No fim das contas, o reconhecimento concedido pela Associação Paulista de Críticos de Arte é também um prêmio para o cinema cearense, descrito por Déo Cardoso como um pulsante, forte e diverso. Na visão do realizador, o Estado colhe os frutos dos investimentos públicos em formação de plateia e de profissionais.
“Falou em cinema cearense, a gente lembra logo de vários ícones – Halder Gomes, Janaína Marques, Armando Praça, Alan Deberton, Leon Reis, enfim, muita gente bacana. E que bom que seja assim”.
Tendo dirigido seis filmes – cinco curtas-metragens e, agora, o longa “Cabeça de Nêgo” – Déo no momento trabalha no segundo longa-metragem, por enquanto ainda surpresa. A divulgação do trabalho, contudo, deve acontecer neste ano.
Registros do Brasil
Igualmente laureada com o Prêmio APCA, a exposição “Terra em Transe" faz parte da I Edição do Fotofestival Solar, atualizada neste ano para tratar de assuntos como a pandemia de Covid-19 e o impacto dela na vida dos brasileiros.
A mostra esteve em cartaz no ano passado no Museu Afro Brasil (SP), em uma realização da Secretaria da Cultura do Estado do Ceará e do Fotofestival Solar. Com curadoria do escritor Diógenes Moura, 60 fotógrafos e cerca de 600 imagens imergem o público em um universo de referências e panoramas de um País múltiplo e hipnotizante.
Entre os 60 autores que integram a mostra, estão os cearenses Fernando Jorge, Morfeu Gilson, Nicolas Gondim e o já naturalizado Celso Oliveira.
"A vida nunca mais será a mesma"
Nascida em São Paulo, mas crescida em Fortaleza e com passagem pelo Diário do Nordeste, a jornalista e pesquisadora Adriana Negreiros também foi agraciada com o reconhecimento concedido pela APCA. Ela venceu na categoria "Ensaio" com o livro "A vida nunca mais será a mesma: Cultura da violência e estupro no Brasil", publicado pela editora Objetiva.
Em recente entrevista ao Verso, a autora esmiuçou todo o processo de composição da obra, sublinhando que a compreensão dela sobre o assunto tornou-se muito maior após a produção do livro.
"Em relação às memórias, elas também eram desorganizadas.
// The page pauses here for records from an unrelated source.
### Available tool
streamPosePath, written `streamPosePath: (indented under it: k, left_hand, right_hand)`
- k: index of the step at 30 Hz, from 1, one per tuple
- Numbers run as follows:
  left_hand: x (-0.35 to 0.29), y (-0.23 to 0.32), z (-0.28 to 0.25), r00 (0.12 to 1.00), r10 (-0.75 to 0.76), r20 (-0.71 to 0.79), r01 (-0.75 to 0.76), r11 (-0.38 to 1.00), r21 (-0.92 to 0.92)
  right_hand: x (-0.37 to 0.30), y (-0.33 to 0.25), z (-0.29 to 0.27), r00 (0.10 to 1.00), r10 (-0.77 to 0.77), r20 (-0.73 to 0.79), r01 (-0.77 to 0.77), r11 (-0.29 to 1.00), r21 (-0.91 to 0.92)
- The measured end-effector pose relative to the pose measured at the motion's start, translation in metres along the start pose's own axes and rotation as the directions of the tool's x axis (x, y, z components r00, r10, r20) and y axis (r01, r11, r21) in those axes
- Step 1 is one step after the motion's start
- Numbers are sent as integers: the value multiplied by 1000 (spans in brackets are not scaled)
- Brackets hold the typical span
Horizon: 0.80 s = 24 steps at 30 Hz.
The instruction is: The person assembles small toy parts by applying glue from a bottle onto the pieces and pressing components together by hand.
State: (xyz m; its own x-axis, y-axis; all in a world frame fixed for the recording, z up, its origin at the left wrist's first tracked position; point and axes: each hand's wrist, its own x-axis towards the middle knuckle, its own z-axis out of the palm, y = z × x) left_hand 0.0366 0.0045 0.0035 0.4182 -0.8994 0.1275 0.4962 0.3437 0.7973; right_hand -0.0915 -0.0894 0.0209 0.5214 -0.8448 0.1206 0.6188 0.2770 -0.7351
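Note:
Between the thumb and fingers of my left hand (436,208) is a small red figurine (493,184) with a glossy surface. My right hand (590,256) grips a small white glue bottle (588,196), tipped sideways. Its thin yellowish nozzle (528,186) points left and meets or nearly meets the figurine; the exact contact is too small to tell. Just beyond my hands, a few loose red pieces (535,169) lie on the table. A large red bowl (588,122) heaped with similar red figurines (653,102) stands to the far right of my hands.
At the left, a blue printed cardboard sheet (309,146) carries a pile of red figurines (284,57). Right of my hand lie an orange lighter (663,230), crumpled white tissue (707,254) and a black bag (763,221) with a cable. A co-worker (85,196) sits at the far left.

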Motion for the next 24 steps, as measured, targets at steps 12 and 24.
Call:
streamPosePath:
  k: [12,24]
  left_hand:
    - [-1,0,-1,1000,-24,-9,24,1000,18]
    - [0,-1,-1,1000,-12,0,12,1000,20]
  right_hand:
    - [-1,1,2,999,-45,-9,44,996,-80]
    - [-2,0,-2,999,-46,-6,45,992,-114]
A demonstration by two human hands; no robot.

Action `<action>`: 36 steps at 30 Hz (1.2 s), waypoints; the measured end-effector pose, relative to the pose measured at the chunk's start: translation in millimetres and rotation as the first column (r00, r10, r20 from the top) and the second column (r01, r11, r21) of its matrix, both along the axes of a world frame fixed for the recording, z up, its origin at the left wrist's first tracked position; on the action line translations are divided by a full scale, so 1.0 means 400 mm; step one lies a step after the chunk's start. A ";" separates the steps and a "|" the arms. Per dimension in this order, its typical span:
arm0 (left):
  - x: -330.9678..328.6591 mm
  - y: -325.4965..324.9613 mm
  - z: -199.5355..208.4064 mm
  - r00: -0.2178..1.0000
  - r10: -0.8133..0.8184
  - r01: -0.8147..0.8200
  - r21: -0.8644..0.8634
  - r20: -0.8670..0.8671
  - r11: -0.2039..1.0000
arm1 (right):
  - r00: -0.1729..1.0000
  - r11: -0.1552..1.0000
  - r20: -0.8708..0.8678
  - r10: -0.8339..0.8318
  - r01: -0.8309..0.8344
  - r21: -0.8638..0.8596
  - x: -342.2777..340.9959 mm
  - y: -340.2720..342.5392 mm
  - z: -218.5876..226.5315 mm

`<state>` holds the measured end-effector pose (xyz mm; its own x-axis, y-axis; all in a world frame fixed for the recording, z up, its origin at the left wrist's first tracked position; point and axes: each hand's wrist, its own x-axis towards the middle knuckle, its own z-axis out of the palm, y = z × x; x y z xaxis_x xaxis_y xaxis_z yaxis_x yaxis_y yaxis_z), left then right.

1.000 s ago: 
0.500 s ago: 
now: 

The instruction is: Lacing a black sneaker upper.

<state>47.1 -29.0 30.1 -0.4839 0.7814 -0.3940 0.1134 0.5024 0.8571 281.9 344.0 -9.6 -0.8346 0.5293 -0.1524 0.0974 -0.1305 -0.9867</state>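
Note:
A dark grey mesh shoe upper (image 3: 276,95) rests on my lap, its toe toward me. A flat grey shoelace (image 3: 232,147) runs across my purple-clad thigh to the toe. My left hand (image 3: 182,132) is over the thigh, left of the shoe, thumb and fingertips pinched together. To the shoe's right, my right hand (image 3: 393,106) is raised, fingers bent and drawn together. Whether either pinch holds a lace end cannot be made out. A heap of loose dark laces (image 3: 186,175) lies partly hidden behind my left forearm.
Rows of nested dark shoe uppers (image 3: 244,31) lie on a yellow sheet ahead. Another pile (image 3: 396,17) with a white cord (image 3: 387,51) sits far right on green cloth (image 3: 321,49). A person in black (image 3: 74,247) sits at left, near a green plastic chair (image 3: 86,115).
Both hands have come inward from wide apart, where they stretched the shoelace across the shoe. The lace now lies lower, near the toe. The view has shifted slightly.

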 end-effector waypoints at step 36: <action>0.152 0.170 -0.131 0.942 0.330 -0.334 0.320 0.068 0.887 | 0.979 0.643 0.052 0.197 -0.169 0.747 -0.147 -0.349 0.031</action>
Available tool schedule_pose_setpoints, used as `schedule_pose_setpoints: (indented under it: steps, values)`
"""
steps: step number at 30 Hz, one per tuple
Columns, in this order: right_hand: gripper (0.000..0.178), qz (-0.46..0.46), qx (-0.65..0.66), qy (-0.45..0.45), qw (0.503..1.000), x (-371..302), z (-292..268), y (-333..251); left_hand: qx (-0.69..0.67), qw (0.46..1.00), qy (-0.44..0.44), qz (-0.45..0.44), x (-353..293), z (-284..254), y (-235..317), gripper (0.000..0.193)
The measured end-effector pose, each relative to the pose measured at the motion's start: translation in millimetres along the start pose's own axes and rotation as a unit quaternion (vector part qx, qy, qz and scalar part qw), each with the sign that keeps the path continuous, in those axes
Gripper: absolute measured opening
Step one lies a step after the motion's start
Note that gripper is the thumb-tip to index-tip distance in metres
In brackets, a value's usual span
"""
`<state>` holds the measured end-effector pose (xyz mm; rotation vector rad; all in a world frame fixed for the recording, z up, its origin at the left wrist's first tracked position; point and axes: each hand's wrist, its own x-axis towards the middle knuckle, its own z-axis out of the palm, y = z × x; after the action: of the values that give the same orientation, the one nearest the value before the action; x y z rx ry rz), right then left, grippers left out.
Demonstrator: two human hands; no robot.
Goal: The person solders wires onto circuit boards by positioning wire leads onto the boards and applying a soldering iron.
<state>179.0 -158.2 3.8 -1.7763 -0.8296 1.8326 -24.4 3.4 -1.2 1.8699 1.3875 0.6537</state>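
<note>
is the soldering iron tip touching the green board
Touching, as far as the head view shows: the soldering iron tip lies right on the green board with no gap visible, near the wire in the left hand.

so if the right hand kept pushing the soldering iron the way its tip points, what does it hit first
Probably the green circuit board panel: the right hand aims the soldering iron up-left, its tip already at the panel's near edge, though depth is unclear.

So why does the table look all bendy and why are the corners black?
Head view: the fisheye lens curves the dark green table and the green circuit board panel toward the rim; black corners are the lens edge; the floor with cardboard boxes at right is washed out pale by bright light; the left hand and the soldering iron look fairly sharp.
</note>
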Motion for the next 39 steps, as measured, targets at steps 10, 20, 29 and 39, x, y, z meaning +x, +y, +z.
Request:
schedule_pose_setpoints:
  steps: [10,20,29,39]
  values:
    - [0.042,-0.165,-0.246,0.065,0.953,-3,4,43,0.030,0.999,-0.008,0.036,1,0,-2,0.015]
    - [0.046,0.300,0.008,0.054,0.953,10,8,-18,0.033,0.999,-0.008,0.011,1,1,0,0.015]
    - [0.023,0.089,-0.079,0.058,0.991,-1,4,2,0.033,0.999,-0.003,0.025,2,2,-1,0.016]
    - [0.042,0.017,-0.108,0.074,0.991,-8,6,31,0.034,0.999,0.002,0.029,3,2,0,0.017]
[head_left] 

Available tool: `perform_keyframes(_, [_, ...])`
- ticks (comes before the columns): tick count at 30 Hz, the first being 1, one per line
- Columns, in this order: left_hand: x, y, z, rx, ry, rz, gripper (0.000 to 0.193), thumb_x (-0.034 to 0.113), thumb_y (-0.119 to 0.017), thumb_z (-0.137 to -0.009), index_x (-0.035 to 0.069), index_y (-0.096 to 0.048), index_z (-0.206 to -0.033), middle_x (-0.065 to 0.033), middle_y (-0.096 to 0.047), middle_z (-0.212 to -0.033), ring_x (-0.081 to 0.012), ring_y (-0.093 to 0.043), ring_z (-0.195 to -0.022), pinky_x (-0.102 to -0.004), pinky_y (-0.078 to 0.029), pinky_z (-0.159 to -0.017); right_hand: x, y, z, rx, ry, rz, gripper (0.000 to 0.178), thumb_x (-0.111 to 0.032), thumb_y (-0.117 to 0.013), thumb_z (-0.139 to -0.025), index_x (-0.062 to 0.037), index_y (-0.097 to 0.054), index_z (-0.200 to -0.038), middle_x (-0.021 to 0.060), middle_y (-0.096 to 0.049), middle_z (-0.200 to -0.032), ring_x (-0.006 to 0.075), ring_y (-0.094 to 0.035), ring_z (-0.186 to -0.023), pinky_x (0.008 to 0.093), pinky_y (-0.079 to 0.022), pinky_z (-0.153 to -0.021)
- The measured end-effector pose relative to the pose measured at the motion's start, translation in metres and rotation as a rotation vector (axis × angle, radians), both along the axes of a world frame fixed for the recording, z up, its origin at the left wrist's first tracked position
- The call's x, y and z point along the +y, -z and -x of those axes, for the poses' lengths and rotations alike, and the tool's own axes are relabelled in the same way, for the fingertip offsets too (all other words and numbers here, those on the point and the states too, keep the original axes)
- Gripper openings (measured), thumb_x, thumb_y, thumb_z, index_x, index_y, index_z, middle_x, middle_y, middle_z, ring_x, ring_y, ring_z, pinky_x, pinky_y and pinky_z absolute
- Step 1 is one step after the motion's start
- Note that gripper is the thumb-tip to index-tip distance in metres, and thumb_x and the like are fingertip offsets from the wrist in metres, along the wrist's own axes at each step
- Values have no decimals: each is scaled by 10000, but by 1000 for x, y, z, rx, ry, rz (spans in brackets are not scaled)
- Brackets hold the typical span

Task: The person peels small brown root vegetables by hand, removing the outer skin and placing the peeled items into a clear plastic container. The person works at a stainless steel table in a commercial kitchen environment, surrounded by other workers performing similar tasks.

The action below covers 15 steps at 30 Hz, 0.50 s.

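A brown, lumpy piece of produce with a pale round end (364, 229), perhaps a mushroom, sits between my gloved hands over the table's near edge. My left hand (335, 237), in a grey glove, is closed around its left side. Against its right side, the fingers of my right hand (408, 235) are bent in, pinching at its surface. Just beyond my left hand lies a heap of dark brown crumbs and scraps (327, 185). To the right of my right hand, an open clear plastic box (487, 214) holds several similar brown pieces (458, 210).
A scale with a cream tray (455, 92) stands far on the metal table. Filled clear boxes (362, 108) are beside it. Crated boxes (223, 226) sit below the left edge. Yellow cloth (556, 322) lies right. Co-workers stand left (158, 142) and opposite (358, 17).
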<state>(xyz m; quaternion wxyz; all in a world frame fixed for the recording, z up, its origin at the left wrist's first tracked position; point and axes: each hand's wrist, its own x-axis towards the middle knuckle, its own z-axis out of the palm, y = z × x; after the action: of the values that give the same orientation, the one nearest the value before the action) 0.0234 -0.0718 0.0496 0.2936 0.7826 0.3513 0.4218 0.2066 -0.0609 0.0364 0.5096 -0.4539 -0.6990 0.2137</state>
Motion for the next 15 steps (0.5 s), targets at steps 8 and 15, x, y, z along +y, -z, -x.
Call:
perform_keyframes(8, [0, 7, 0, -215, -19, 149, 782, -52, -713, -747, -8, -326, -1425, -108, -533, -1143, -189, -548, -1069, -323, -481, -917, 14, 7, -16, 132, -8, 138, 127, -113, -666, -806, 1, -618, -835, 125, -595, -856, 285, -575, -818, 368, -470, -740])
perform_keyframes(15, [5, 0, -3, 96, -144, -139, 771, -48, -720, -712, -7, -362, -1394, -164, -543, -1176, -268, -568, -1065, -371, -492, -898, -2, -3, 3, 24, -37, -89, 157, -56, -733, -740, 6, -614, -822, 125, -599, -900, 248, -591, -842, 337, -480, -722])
Ao remexer nos arquivos, processos, anotações e, principalmente, lembranças, consegui dar alguma ordem à experiência, por assim dizer. Antes do livro, quase ninguém do meu entorno sabia que eu havia vivido uma violência sexual — agora, isso não é segredo para mais ninguém”, contou Adriana.
Além disso, ao narrar a própria história íntima, Negreiros procurou traçar um quadro mais amplo e coletivo, valendo-se também de uma metodologia dos estudos feministas, nos quais as experiências pessoais têm grande relevância. "A racionalidade não dá conta de tudo — há circunstâncias em que o processo de conhecimento dá-se pelas emoções. A descrição da dor, do horror e do espanto é uma delas".